- Directed by: Carl Macek
- Written by: Carl Macek
- Produced by: Jason Netter
- Distributed by: Funimation
- Release dates: 2000 (proposed); 2007 (DVD extra);
- Running time: 3 minutes (trailer only)
- Language: English

= Robotech 3000 =

Cancelled American animated television series

Robotech 3000 was Harmony Gold's attempt to revive the Robotech franchise before the turn of the millennium. After the relative success of Voltron: The Third Dimension and Roughnecks: Starship Troopers Chronicles, a new Robotech sequel was proposed that would use 3D CG visuals, with producer Jason Netter and original Robotech writer Carl Macek at the helm.

==Story and development==
The story was based during an era of peace under an interplanetary federation nearly a thousand years after the final episode of Robotech. At the time of development in 1998, Harmony Gold did not have the rights to create a sequel to any of the three Japanese series that they had licensed from Tatsunoko Production, which included Super Dimension Fortress Macross, Super Dimension Cavalry Southern Cross, and Genesis Climber MOSPEADA. Both the time setting as well as the CG animation of this project ensured that it would not resemble a sequel to any of the Tatsunoko Production licensed series.

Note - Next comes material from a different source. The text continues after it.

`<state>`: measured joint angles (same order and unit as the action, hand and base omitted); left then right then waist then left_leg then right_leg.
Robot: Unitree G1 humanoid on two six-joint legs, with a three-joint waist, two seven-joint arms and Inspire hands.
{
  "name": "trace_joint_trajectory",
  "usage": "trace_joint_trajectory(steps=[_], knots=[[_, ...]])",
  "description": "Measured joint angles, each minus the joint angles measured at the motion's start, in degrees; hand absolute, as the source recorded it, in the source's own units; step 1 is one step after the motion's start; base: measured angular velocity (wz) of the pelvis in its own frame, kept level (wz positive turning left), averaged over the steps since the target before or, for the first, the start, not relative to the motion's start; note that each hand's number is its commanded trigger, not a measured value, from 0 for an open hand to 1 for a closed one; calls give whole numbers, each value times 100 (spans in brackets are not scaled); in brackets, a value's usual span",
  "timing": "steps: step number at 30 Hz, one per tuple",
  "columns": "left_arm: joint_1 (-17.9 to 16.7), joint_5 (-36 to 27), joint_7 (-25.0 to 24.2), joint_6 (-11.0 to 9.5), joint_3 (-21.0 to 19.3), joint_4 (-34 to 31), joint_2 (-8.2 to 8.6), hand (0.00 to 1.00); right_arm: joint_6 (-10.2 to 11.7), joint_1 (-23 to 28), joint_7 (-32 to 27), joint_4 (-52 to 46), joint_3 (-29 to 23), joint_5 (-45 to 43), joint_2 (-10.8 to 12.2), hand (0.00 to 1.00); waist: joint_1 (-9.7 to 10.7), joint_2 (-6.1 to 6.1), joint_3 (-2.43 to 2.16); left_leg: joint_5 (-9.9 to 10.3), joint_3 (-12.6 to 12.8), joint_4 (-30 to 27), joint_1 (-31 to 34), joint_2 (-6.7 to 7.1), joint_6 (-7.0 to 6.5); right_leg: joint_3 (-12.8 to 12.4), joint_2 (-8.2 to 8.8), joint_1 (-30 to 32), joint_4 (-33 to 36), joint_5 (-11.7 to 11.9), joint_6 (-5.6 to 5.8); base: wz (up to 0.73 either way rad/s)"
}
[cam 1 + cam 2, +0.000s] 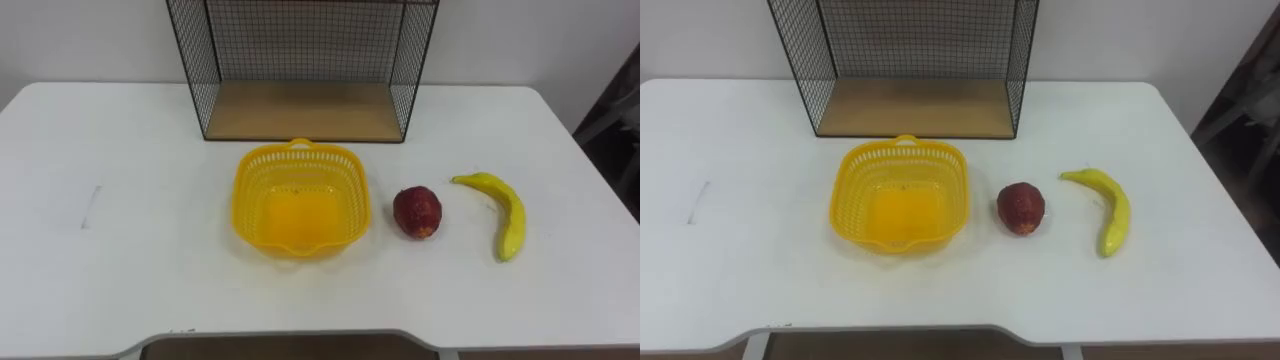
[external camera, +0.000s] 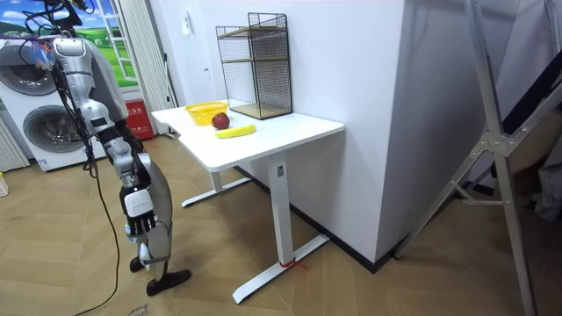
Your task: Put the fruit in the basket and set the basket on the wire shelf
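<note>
- The empty yellow basket (image 1: pixel 262 165) is located mid-bench (image 1: pixel 120 150), just in front of the wire shelf (image 1: pixel 195 70), which stands at the rear edge.
- The red fruit (image 1: pixel 417 212) lies just beside the basket on the right. The banana (image 1: pixel 508 215) lies nearer the right edge, apart from both.
- The state of the robot hands cannot be told.
- The red fruit is judged firm and round, so it may roll. It is best enclosed from above.
- The banana is judged light and bruisable. It is best held at mid-length.
- The basket is judged light, with flexible plastic walls. It is best taken by the rim or the small handle.
- No legible writing is found.
</note>
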<state>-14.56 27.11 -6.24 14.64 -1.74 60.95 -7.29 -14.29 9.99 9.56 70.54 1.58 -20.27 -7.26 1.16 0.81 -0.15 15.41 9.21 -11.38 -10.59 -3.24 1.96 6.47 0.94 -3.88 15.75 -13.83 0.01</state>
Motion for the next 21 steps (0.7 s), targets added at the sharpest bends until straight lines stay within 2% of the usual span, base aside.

Harmony Gold brought on former Robotech producer Carl Macek in a freelance capacity to write a 3-minute trailer presentation, a script for a pilot episode, and a series bible outlining 13 episodes. In May of 1999, both Harmony Gold and Carl Macek registered a copyright for the script of the pilot titled "And so it beings," written in 1998. Only the trailer presentation was ever produced.

In the trailer, the starship Corsair is commanded by Captain Noble with Lt. Suzy Kramer at the helm as they respond to a distress call on a mining planet. They quickly lose communications with their landing party on the surface, composed of Brent Hawkins, Lorna Cassidy and the alien Arroq. As the party works to re-establish communications with the Corsair, an unmanned mechanical excavator suddenly becomes sentient and attacks them, which they narrowly escape.

Some of the new concepts presented were Veritech Excavators and Proteus-group starships. None of the trademark anime-look and transformable mecha of the earlier series were seen, although what resembles a Veritech fighter can be seen in early pre-production artwork. The character Arroq was a member of the alien race known as the Spherisians, seen in adaptations of Robotech II: The Sentinels.

The trailer also featured returning cast members from the original Robotech series, including Richard Epcar, Rebecca Forsdadt, Edie Mirman, and Dan Woren.

The response to the Robotech 3000 promotional trailer at the 2000 FanimeCon anime convention was disastrous. Much of the negative feedback concerned the distinctive artistic style of the original anime series were going to be replaced by generic CGI characters in a style that resembled ReBoot. By the 2000 San Diego Comic-Con, it was revealed that the CG project had been cancelled, not only due to negative feedback from fans but also because American animation studio Netter Digital, which had been hired to produce the project, had gone bankrupt earlier that year.

During that same San Diego Comic-Con panel in 2000, Carl Macek revealed that an attempt was being made to salvage the series as an anime-style production with Tatsunoko Production. Revealing that this new anime was going to now be set 700 or 800 years in the future, Macek said that no deal had been signed and that the earliest it could premiere would be 2002. The official Robotech website later posted character concept art for this series.

In 2002 Harmony Gold re-gained the rights to create a Robotech sequel based on elements from Super Dimension Cavalry Southern Cross and Genesis Climber MOSPEADA (but not Super Dimension Fortress Macross) and abandoned Robotech 3000 in order to pursue development on Robotech: The Shadow Chronicles.

The story seen in the trailer was revisited in the Robotech series from Titan Comics in 2019, which was a multiverse story arc. With its universe being designated as "Protoverse-113", brief appearances are made characters Lt. Kramer and Captain Noble, as well as the Corsair ship.

==Home video==
The Robotech 3000 trailer was released as part of a collector's edition DVD of Robotech: The Shadow Chronicles on November 20, 2007.

On April 1, 2002, the Robotech website posted an April Fool's joke announcing a fictitious Robotech 3000 DVD set. The article was posted saying that the DVD set was already sold out.